The Daily Item, Sunbury, PA

The Rave

August 7, 2012

On track to profit from off-roading

Northumberland County officials are still quietly working on plans to reinvent 6,000 acres of coal wasteland as the Anthracite Adventure Outdoor Area.

The county is proposing to establish the adventure area on the site and open the property up to the public for recreational vehicles, hiking, camping, horseback riding and other outdoor uses. Northumberland County aims to begin developing a paved road and welcoming facility in May.

The purpose of the anthracite adventure movement is to establish governing rules for an area that is already popular with outdoor enthusiasts.

Once that is complete, the county will maintain ownership of the land but the area will be operated by a special anthracite adventure area board governed by appointees selected by the county commissioners.
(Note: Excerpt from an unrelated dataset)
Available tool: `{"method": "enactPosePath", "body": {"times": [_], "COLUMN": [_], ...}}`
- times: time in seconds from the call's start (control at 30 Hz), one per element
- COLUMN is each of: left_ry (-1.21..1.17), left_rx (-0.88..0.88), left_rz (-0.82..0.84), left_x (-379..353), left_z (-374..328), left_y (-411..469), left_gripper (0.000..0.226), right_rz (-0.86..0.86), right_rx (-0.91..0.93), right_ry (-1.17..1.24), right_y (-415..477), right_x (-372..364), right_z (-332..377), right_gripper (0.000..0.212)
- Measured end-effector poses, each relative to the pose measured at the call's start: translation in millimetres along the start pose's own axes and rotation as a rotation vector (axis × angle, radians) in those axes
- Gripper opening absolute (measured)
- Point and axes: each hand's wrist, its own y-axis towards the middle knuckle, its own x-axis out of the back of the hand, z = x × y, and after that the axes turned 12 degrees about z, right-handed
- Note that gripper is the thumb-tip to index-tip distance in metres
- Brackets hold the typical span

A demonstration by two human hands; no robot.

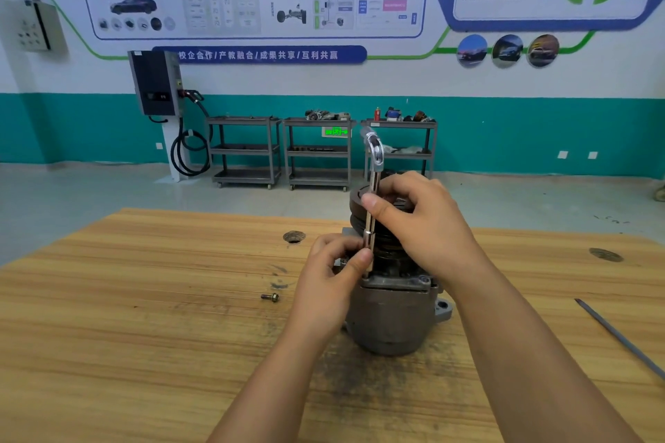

Even before the county has begun to implement its ambitious $1.5 million master plan, the adventure area is attracting visitors from across the country. Last weekend, the first-ever Coal Mountain Jeep Jamboree was held at the site, attracting more than 200 riders with vehicles reinforced to handle the rigors off extreme off-roading

County planning director Pat Mack has characterized the area as lawless, a description that nettled Zerbe Township Police Chief Robert John, whose jurisdiction covers a portion of the adventure area.

John said in a recent letter to the editor that one of the hurdles facing an effort to manage the adventure area will be the built-in inertia against change.

Many of the enthusiasts who frequent the area have become comfortable with the lack of oversight, even if it results in an occasional fistfight or other risky behavior.

County officials can make their case by demonstrating to local off-roading enthusiasts how the reinvented adventure area will improve their experience. The master plan indicates that state funds will be used to add access roads and improve or add 242 miles of trails for motorized vehicles; add 15 miles of trails for horse-riding and more than 33 miles for bike riders and hikers.

If county leaders can successfully get the community buy-in to support the adventure area, it will create an asset for the community as both a destination for outdoor enthusiasts and for businesses that hope to profit by serving visitors.